The Indictment alleges that, in 1997, KNOTH owned and operated a dental laboratory, Interdental Studio, located for a time at 810 Maple Avenue in Hartford and later at 333 Pleasant Valley Road in South Windsor. The Indictment alleges that KNOTH defrauded Fleet Bank (now Bank of America), and Webster Bank by submitting false financial information to the financial institutions to induce them to loan to him and Interdental Studio a total of $275,000, purportedly for working capital and cash flow management. Instead of using the money for working capital, it is alleged that KNOTH wire transferred a significant portion of the money he received from the banks to an account held by him at Swiss Bank Corporation in Zurich, Switzerland, and failed to repay the victim banks.

The Indictment further alleges that KNOTH also provided false information to Matsco Financial Corporation, a California-based equipment financing company. Based on that information, Matsco provided KNOTH with approximately $300,000 in financing for the purchase of dental equipment, cabinetry, office furnishings, and improvements to the Interdental laboratory in South Windsor. It is alleged that over the 1997 Thanksgiving holiday weekend, KNOTH moved the dental equipment, cabinetry and office furnishings from the South Windsor location to an unknown location, and failed to repay Matsco.

If convicted of the charges, KNOTH faces a maximum term of imprisonment of 40 years and a fine of up to $3,000,000.

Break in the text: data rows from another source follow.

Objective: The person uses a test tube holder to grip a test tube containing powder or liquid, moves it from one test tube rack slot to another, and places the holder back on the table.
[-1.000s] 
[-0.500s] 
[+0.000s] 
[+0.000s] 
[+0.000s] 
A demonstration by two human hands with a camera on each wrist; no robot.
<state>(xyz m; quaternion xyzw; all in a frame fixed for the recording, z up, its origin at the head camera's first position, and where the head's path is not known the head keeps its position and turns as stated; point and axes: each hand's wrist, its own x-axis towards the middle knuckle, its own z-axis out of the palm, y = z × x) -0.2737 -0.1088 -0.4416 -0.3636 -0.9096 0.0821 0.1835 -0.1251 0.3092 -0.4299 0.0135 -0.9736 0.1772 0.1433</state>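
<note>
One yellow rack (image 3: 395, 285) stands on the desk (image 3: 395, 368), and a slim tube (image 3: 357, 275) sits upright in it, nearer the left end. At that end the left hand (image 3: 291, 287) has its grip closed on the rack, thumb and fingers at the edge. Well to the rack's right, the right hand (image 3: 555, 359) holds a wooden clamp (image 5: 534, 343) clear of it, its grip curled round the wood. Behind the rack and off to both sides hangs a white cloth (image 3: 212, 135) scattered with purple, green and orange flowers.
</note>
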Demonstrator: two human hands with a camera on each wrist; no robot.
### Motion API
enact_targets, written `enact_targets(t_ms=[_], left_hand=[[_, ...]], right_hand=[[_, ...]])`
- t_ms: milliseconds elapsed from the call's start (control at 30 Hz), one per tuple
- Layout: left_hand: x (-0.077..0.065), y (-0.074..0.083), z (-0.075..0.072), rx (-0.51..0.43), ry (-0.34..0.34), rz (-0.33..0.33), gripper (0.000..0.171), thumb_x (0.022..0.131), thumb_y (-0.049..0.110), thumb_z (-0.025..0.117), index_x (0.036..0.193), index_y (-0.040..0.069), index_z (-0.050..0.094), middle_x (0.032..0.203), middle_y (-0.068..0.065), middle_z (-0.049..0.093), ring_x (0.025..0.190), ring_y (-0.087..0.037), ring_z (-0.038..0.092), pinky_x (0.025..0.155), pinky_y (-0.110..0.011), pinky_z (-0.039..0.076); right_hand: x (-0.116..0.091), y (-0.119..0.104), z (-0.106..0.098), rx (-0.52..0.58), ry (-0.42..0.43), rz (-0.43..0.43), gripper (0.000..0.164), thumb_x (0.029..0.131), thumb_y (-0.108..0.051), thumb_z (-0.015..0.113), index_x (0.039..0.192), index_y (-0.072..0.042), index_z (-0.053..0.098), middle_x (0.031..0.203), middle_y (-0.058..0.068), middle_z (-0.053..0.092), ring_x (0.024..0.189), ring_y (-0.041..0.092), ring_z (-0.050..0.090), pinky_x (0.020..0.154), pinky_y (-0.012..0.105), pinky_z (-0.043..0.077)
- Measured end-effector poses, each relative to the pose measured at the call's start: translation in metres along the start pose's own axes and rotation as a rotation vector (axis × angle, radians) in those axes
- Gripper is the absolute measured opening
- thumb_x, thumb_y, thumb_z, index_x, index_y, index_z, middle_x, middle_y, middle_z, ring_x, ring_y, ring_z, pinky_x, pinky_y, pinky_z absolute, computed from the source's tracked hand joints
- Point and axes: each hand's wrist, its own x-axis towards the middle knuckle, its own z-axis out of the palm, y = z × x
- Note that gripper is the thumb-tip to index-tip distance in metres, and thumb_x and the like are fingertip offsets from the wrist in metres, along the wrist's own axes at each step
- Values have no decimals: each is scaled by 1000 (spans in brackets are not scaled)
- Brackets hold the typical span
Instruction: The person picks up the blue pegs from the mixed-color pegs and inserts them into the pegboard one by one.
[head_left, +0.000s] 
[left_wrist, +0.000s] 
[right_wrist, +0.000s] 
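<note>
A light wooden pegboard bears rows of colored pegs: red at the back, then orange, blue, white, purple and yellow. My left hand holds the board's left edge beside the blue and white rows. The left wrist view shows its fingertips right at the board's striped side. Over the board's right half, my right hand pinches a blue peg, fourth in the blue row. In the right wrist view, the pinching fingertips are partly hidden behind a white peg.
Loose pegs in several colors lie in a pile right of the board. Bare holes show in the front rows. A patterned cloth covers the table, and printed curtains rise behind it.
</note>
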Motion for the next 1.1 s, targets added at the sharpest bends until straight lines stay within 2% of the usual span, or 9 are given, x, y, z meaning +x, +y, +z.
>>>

Acting U.S. Attorney Dannehy stressed that an indictment is only a charge and is not evidence of guilt. The defendant is entitled to a fair trial at which it is the Government’s burden to prove guilt beyond a reasonable doubt.

The case was investigated by the Federal Bureau of Investigation and is being prosecuted by Assistant United States Attorney Calvin B. Kurimai.